▶ _Task item_
With the images omitted, return all of the entries exactly as they stand.

▶ _Exercise data_
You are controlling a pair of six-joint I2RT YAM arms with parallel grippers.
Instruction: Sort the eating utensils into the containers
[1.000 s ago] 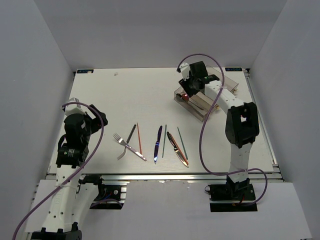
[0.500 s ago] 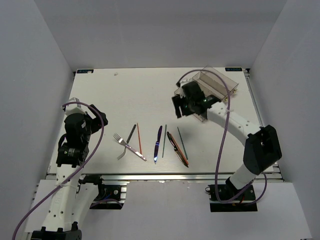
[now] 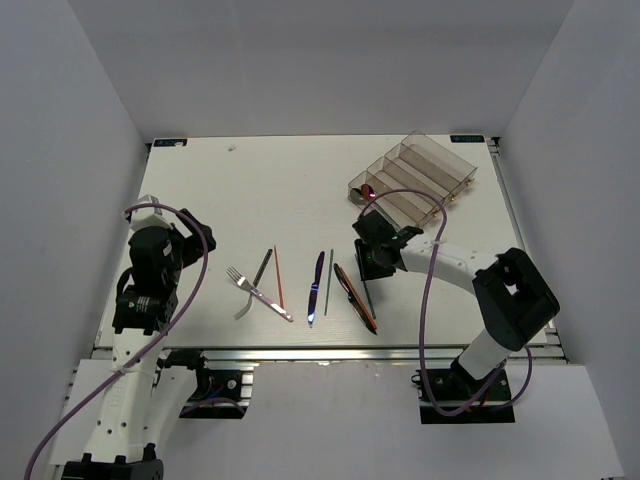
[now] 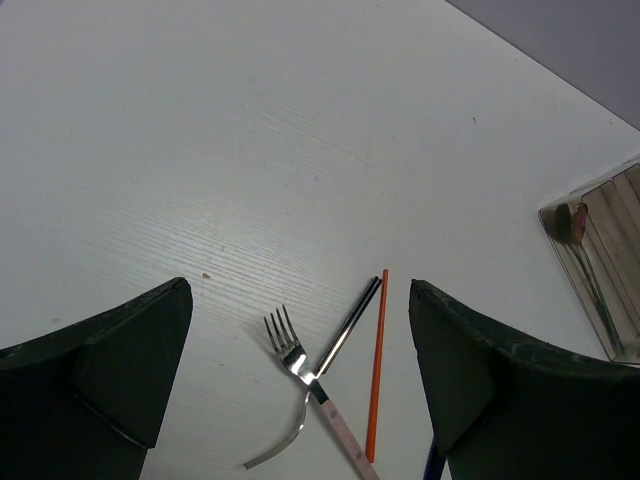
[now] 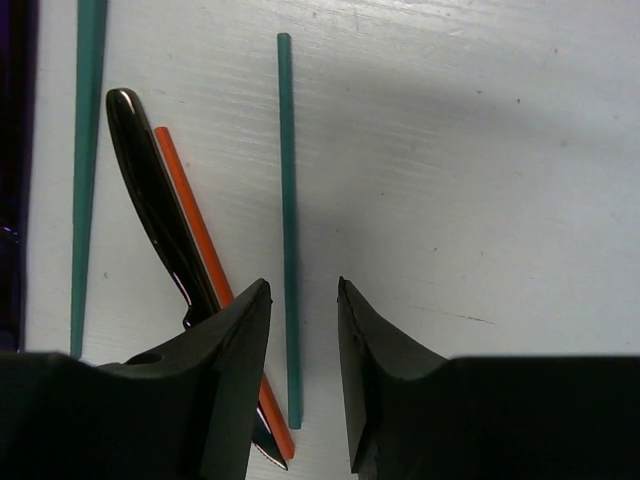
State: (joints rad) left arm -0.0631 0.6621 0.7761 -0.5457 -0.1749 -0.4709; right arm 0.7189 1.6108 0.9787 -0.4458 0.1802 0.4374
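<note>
**A:** What changed on your last move?

**B:** You took the right arm off the organiser tray point(image 3: 432, 158) at the far right of the table point(image 3: 230, 190) and swung it down to the utensil row near the front edge. A second earlier it sat over the tray's near end. Your left arm didn't move.

**A:** Tray contents?

**B:** One red spoon point(image 3: 368, 190) lay in the leftmost compartment. I couldn't make out anything in the other four.

**A:** So one drop done?

**B:** Looked that way. About eight pieces were left on the table, so you were early in the sort.

**A:** Hands?

**B:** The left gripper point(image 4: 300, 290) was wide and empty, hanging above the fork point(image 4: 295, 360), dark chopstick point(image 4: 350, 320) and orange chopstick point(image 4: 377, 360). The right gripper point(image 5: 303, 285) was narrow and held nothing.

**A:** Target?

**B:** You had lined up on the rightmost green chopstick point(image 5: 287, 200). It lay flat on the table with one end between the fingers point(image 5: 225, 380), and I saw no contact.

**A:** Neighbours?

**B:** A black glossy utensil point(image 5: 150, 200), spoon or knife I couldn't tell, and a copper-orange piece point(image 5: 195, 250) lay just beside it. The second green chopstick point(image 5: 85, 180) was further out and the blue knife point(image 3: 315, 290) beyond that.

**A:** Risk?

**B:** It was tight. That side's finger could have caught the copper-orange piece when closing.
</note>
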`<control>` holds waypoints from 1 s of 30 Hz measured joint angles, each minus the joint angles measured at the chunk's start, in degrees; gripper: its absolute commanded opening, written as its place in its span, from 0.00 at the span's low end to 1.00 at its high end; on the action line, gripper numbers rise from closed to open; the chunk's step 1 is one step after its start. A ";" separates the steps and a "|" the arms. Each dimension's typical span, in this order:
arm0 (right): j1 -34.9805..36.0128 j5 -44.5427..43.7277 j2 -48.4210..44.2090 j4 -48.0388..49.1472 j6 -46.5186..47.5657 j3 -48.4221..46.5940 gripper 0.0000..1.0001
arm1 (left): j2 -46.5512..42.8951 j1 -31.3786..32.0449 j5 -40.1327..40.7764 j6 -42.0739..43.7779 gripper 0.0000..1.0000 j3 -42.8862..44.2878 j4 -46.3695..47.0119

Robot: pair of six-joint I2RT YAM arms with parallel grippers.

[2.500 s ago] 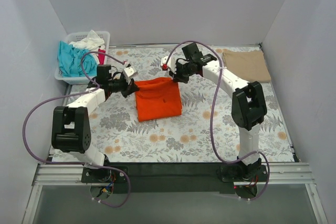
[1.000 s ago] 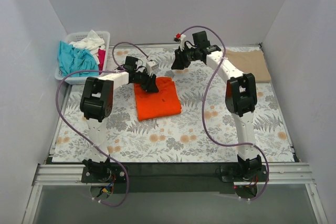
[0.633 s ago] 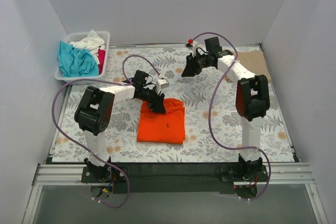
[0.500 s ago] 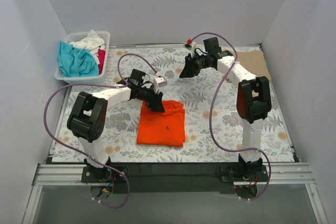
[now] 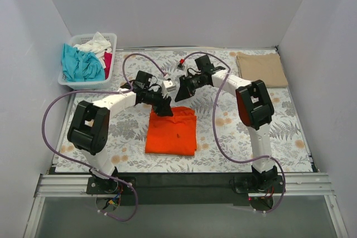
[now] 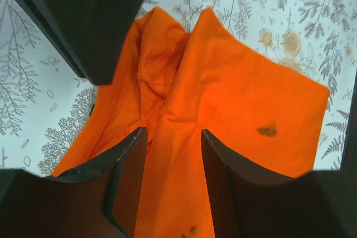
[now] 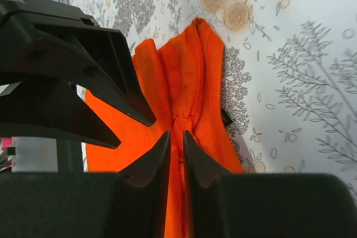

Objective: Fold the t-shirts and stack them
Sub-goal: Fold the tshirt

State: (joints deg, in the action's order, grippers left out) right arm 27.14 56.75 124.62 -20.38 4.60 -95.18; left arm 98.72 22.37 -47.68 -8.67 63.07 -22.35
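Observation:
The orange t-shirt (image 5: 173, 135) lies folded on the floral table, near the middle front. My left gripper (image 5: 165, 108) hovers over its far left corner, jaws open, with orange cloth (image 6: 240, 93) beneath the gap (image 6: 173, 137). My right gripper (image 5: 177, 94) meets it from the right; in the right wrist view its jaws (image 7: 175, 134) are almost closed on a bunched ridge of the orange t-shirt (image 7: 195, 71). The left gripper's fingers (image 7: 95, 54) show open beside it. A folded tan t-shirt (image 5: 262, 69) lies at the back right.
A white slatted basket (image 5: 83, 85) stands at the back left, holding a teal shirt (image 5: 81, 64), a white shirt (image 5: 93, 44) and a pink-red one (image 5: 107, 58). White walls enclose the table on three sides.
My right gripper has swung from the back middle down and left to the orange t-shirt's far edge. The left gripper stayed at that edge. The shirt has not moved in the last half second.

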 measured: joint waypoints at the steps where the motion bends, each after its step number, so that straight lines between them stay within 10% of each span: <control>1: 0.55 0.00 0.74 0.24 -0.22 0.33 0.17 | 0.81 0.00 0.22 0.44 0.41 0.00 -0.11; 16: 2.56 -0.46 7.61 4.33 -3.85 5.09 0.13 | 4.50 3.02 4.35 3.39 0.40 -1.73 2.89; 24: 2.51 -0.35 7.61 5.38 -4.33 5.62 0.13 | 4.96 3.72 4.94 4.74 0.03 -2.54 4.24; 30: 2.49 -0.09 7.61 5.73 -4.39 5.79 0.12 | 2.23 3.74 4.85 5.35 0.00 -2.75 2.91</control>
State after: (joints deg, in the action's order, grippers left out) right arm 29.63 56.66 132.22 -14.66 0.21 -89.38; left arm 100.95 26.11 -42.83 -3.31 60.31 -19.44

▶ _Result for this task_
You are controlling a pair of six-joint I2RT YAM arms with parallel grippers.
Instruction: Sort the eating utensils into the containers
[1.000 s ago] 
[0.500 s ago] 
[now] 
[now] 
[now] 
State: (joints rad) left arm -0.0631 0.6621 0.7761 -0.5457 -0.1749 -0.4709; right arm 0.7189 1.6108 0.9787 -0.4458 0.1802 0.4374
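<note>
**A:** What changed on your last move?

**B:** You took the right arm off the organiser tray point(image 3: 432, 158) at the far right of the table point(image 3: 230, 190) and swung it down to the utensil row near the front edge. A second earlier it sat over the tray's near end. Your left arm didn't move.

**A:** Tray contents?

**B:** One red spoon point(image 3: 368, 190) lay in the leftmost compartment. I couldn't make out anything in the other four.

**A:** So one drop done?

**B:** Looked that way. About eight pieces were left on the table, so you were early in the sort.

**A:** Hands?

**B:** The left gripper point(image 4: 300, 290) was wide and empty, hanging above the fork point(image 4: 295, 360), dark chopstick point(image 4: 350, 320) and orange chopstick point(image 4: 377, 360). The right gripper point(image 5: 303, 285) was narrow and held nothing.

**A:** Target?

**B:** You had lined up on the rightmost green chopstick point(image 5: 287, 200). It lay flat on the table with one end between the fingers point(image 5: 225, 380), and I saw no contact.

**A:** Neighbours?

**B:** A black glossy utensil point(image 5: 150, 200), spoon or knife I couldn't tell, and a copper-orange piece point(image 5: 195, 250) lay just beside it. The second green chopstick point(image 5: 85, 180) was further out and the blue knife point(image 3: 315, 290) beyond that.

**A:** Risk?

**B:** It was tight. That side's finger could have caught the copper-orange piece when closing.
</note>
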`<control>` holds waypoints from 1 s of 30 Hz measured joint angles, each minus the joint angles measured at the chunk's start, in degrees; gripper: its absolute commanded opening, written as its place in its span, from 0.00 at the span's low end to 1.00 at its high end; on the action line, gripper numbers rise from closed to open; the chunk's step 1 is one step after its start. A ";" separates the steps and a "|" the arms. Each dimension's typical span, in this order:
arm0 (right): j1 -34.9805..36.0128 j5 -44.5427..43.7277 j2 -48.4210..44.2090 j4 -48.0388..49.1472 j6 -46.5186..47.5657 j3 -48.4221..46.5940 gripper 0.0000..1.0001
arm1 (left): j2 -46.5512..42.8951 j1 -31.3786..32.0449 j5 -40.1327..40.7764 j6 -42.0739..43.7779 gripper 0.0000..1.0000 j3 -42.8862..44.2878 j4 -46.3695..47.0119

Robot: pair of six-joint I2RT YAM arms with parallel grippers.

[2.500 s ago] 
[1.000 s ago] 
[0.633 s ago] 
[0.500 s ago] 
[now] 
[now] 
[now] 

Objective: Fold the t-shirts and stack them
Sub-goal: Fold the tshirt

State: (joints deg, in the action's order, grippers left out) right arm 27.14 56.75 124.62 -20.38 4.60 -95.18; left arm 98.72 22.37 -47.68 -8.67 63.07 -22.35
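Observation:
The orange t-shirt (image 5: 173, 135) lies folded on the floral table, near the middle front. My left gripper (image 5: 165, 108) hovers over its far left corner, jaws open, with orange cloth (image 6: 240, 93) beneath the gap (image 6: 173, 137). My right gripper (image 5: 177, 94) meets it from the right; in the right wrist view its jaws (image 7: 175, 134) are almost closed on a bunched ridge of the orange t-shirt (image 7: 195, 71). The left gripper's fingers (image 7: 95, 54) show open beside it. A folded tan t-shirt (image 5: 262, 69) lies at the back right.
A white slatted basket (image 5: 83, 85) stands at the back left, holding a teal shirt (image 5: 81, 64), a white shirt (image 5: 93, 44) and a pink-red one (image 5: 107, 58). White walls enclose the table on three sides.
My right gripper has swung from the back middle down and left to the orange t-shirt's far edge. The left gripper stayed at that edge. The shirt has not moved in the last half second.
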
 measured: joint waypoints at the steps where the motion bends, each after its step number, so that straight lines between them stay within 10% of each span: <control>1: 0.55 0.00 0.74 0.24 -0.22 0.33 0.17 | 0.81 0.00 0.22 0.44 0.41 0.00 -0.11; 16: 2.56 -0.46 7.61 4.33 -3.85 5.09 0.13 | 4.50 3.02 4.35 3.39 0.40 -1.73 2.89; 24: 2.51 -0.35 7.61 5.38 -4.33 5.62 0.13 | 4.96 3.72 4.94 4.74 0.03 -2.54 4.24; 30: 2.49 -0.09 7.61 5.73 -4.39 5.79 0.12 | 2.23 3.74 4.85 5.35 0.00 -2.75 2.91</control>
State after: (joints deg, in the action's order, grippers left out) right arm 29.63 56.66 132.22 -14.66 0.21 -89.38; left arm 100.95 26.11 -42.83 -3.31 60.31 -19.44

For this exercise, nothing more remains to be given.